◆ Entries provided ◆
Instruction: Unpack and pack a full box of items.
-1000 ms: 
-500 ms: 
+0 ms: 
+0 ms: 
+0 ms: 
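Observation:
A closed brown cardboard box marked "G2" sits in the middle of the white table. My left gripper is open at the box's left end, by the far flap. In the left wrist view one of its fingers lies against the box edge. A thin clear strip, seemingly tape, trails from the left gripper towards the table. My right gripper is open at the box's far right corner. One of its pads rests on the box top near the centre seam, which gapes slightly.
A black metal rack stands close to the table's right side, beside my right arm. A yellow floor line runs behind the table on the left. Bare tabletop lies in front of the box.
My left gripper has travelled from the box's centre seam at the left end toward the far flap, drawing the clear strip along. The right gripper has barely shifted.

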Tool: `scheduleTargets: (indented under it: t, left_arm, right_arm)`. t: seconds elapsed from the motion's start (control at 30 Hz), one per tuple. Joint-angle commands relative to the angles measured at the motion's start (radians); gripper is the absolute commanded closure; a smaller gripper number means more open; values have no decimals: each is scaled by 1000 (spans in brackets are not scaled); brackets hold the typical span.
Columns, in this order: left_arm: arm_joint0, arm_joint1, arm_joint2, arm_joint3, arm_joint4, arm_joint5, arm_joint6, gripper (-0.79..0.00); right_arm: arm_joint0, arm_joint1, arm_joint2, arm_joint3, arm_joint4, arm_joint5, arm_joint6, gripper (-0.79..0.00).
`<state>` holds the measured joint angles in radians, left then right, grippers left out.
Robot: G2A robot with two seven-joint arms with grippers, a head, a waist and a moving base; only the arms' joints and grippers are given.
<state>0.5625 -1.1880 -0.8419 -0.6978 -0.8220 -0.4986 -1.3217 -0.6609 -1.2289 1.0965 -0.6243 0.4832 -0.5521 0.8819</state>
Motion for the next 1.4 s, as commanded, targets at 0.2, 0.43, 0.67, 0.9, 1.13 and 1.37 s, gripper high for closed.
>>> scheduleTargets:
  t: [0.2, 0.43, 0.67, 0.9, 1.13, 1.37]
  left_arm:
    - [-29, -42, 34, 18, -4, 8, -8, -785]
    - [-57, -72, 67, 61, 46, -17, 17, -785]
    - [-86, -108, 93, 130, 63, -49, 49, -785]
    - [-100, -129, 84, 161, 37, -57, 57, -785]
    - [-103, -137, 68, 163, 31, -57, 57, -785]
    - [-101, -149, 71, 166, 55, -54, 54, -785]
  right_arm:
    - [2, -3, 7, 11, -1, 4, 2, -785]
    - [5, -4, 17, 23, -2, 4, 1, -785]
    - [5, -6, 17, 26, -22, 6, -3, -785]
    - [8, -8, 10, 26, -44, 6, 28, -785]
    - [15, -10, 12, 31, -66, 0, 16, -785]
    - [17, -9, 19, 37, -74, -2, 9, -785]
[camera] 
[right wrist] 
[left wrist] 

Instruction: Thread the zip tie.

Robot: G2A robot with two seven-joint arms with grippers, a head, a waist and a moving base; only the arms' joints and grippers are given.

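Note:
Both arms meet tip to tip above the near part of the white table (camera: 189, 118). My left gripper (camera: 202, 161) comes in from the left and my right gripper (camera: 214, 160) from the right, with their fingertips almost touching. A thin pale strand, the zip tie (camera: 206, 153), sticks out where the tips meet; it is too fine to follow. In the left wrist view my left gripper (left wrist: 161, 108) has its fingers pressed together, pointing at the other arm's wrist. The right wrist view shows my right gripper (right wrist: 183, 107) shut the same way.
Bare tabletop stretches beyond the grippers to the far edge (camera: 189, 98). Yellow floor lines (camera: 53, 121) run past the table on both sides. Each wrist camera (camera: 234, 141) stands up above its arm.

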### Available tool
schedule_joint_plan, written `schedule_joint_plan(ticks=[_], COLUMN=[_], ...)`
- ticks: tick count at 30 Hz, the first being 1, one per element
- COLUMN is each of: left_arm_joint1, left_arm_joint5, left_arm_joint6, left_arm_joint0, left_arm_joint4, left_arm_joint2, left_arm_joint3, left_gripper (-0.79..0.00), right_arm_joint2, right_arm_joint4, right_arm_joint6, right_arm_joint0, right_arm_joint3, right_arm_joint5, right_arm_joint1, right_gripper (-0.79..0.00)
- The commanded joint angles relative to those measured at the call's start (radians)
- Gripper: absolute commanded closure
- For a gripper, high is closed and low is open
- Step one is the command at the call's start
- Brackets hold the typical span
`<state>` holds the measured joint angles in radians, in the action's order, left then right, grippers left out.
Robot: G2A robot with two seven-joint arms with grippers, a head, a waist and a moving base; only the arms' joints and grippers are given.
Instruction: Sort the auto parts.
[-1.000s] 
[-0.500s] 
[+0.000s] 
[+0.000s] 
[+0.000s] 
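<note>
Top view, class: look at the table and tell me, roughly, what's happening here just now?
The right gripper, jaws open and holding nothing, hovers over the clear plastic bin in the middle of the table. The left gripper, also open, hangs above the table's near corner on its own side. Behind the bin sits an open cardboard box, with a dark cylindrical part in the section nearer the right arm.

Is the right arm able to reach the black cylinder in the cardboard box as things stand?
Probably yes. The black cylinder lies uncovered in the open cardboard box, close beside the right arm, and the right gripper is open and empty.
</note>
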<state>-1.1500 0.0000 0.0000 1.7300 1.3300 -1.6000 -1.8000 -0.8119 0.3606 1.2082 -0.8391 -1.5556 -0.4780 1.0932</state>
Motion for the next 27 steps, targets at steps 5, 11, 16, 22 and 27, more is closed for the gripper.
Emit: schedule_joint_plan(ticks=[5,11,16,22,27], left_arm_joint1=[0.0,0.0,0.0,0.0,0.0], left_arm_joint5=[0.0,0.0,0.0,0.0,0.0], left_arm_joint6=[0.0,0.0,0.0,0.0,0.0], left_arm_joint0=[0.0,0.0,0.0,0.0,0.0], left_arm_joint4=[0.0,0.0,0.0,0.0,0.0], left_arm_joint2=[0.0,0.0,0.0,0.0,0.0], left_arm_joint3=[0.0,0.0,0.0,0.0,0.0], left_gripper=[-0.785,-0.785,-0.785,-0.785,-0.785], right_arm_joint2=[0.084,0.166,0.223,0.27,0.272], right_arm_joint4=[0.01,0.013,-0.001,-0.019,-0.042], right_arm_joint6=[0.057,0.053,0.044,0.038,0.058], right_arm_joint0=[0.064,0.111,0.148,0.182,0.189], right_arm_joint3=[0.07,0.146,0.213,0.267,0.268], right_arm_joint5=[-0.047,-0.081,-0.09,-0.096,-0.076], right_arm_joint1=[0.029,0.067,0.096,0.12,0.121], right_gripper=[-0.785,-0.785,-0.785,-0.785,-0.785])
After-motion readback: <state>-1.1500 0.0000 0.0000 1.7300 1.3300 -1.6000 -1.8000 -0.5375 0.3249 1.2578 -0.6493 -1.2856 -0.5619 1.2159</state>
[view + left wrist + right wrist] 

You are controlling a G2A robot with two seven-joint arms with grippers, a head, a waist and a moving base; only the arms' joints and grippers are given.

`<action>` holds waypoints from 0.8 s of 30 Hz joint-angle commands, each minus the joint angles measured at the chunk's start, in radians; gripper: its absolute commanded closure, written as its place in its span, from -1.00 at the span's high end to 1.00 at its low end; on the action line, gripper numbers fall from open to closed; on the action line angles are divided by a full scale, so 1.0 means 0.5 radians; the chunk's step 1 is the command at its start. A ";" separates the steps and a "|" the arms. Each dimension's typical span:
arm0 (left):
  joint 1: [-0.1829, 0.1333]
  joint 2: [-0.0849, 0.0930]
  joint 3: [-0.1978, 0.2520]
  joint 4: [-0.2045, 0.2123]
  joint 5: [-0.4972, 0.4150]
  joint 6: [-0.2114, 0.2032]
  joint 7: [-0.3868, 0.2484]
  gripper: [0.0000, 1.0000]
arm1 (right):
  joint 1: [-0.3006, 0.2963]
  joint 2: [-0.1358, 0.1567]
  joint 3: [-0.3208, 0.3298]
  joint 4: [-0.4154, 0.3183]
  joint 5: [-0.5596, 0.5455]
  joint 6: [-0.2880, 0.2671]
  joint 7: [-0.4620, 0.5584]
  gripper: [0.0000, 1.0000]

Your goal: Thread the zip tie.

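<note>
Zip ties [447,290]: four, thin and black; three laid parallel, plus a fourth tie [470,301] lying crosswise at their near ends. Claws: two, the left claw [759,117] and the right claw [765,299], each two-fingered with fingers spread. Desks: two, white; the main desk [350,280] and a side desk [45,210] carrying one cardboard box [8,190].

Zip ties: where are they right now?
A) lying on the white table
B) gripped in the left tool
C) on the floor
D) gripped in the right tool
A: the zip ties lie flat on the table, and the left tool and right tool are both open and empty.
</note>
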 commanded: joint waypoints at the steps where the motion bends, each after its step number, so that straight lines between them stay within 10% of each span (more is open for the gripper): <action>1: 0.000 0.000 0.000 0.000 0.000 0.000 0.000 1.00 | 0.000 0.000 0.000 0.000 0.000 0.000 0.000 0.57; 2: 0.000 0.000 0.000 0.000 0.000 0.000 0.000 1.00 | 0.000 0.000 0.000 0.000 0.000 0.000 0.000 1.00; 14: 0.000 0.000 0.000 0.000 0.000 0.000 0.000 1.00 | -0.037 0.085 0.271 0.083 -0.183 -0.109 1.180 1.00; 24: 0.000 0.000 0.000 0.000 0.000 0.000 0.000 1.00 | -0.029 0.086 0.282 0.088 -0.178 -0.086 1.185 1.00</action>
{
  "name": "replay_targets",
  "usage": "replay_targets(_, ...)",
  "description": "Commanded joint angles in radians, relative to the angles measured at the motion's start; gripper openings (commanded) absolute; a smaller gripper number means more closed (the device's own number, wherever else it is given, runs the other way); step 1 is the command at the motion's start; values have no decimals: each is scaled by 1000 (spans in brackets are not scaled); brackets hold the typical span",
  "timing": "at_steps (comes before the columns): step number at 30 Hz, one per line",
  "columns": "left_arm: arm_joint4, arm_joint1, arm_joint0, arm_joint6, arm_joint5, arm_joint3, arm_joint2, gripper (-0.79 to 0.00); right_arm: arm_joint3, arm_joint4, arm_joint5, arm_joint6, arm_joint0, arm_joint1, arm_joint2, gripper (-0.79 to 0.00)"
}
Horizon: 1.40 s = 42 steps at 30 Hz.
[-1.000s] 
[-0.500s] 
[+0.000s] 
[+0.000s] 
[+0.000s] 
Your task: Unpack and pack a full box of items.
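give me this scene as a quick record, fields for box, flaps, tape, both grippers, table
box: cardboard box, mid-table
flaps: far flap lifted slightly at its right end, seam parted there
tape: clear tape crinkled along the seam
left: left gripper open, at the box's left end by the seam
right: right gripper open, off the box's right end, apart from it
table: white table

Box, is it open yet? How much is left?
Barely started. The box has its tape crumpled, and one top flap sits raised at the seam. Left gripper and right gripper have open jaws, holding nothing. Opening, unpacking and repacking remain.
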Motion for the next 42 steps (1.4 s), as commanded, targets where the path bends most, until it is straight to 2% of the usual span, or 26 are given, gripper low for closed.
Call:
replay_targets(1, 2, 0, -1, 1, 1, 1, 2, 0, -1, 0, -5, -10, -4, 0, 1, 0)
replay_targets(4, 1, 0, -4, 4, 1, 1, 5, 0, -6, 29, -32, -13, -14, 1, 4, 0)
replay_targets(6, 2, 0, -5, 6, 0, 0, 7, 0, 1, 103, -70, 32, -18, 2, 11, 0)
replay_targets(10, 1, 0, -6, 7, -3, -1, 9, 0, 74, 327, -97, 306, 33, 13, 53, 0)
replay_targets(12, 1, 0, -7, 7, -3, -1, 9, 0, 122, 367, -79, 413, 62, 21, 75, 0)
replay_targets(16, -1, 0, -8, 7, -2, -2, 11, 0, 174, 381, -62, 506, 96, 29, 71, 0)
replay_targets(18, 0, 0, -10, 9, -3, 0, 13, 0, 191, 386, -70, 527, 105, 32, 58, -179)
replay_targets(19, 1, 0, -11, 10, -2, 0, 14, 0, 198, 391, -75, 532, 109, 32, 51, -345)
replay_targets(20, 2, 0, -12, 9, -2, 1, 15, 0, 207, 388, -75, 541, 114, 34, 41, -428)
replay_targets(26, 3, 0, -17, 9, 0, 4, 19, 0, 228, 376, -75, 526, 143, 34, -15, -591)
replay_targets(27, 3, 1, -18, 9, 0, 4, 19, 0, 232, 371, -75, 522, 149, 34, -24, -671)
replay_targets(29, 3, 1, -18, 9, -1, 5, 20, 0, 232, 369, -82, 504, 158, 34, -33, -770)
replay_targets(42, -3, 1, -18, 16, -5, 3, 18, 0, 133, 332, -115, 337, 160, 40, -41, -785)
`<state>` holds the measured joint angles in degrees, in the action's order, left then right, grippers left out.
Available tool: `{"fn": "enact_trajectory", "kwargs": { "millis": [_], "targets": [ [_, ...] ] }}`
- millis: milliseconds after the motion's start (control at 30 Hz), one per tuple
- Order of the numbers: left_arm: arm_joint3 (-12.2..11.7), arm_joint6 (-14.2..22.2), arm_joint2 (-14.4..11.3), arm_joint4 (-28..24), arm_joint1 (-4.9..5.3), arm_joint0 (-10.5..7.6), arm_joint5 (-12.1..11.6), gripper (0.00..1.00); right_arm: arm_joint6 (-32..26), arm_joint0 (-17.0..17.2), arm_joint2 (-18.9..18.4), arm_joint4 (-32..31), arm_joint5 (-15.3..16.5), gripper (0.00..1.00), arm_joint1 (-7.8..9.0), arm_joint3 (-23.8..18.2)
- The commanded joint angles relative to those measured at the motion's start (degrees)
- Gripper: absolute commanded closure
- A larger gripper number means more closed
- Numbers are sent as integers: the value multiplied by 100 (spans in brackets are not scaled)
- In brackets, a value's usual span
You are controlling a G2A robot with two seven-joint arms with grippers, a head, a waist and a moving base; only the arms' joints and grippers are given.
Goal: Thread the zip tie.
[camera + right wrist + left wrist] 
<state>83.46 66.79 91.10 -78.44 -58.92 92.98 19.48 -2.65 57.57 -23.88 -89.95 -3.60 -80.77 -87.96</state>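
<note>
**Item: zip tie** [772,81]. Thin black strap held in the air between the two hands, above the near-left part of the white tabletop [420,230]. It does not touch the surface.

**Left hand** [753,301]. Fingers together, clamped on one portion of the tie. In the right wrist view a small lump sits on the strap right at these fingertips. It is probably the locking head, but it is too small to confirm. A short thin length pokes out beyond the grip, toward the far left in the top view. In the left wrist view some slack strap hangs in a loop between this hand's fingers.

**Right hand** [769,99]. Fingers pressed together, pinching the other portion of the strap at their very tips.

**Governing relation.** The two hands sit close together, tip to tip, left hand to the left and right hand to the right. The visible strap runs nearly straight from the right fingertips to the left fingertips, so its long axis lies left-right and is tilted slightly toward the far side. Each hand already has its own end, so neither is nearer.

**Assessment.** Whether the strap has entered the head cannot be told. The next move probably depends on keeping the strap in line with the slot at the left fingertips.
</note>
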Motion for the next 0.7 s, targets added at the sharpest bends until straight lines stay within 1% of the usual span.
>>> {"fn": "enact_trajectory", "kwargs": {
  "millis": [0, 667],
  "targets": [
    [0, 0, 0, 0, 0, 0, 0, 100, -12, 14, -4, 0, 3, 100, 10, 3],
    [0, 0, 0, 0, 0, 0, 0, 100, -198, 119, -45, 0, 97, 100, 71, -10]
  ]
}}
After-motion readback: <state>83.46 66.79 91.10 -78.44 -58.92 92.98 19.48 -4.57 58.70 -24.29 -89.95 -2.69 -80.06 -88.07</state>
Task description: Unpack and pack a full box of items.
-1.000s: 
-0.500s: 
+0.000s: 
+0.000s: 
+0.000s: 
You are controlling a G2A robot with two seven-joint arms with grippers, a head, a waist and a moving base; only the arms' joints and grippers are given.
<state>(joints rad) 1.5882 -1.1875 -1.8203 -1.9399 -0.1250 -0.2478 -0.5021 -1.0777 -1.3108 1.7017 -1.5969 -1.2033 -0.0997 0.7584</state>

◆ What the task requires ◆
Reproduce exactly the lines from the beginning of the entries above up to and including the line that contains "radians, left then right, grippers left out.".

◆ Answer to this exercise ◆
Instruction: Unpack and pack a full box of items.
-1000 ms: 
-500 ms: 
+0 ms: 
+0 ms: 
+0 ms: 
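Observation:
A closed brown cardboard box marked "G2" sits in the middle of the white table. My left gripper is open at the box's left end, by the far flap. In the left wrist view one of its fingers lies against the box edge. A thin clear strip, seemingly tape, trails from the left gripper towards the table. My right gripper is open at the box's far right corner. One of its pads rests on the box top near the centre seam, which gapes slightly.
A black metal rack stands close to the table's right side, beside my right arm. A yellow floor line runs behind the table on the left. Bare tabletop lies in front of the box.
My left gripper has travelled from the box's centre seam at the left end toward the far flap, drawing the clear strip along. The right gripper has barely shifted.
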
Tool: `scheduleTargets: (indented under it: t, left_arm, right_arm)`. t: seconds elapsed from the motion's start (control at 30 Hz), one per tuple. Joint-angle commands relative to the angles measured at the motion's start (radians); gripper is the absolute commanded closure; a smaller gripper number means more open; values have no decimals: each is scaled by 1000 (spans in brackets are not scaled); brackets hold the typical span.
Columns, in this order: left_arm: arm_joint0, arm_joint1, arm_joint2, arm_joint3, arm_joint4, arm_joint5, arm_joint6, gripper (-0.79..0.00); right_arm: arm_joint0, arm_joint1, arm_joint2, arm_joint3, arm_joint4, arm_joint5, arm_joint6, gripper (-0.79..0.00).
`<state>` holds the measured joint angles in radians, left then right, grippers left out.

No further output is required, since the answer is complete.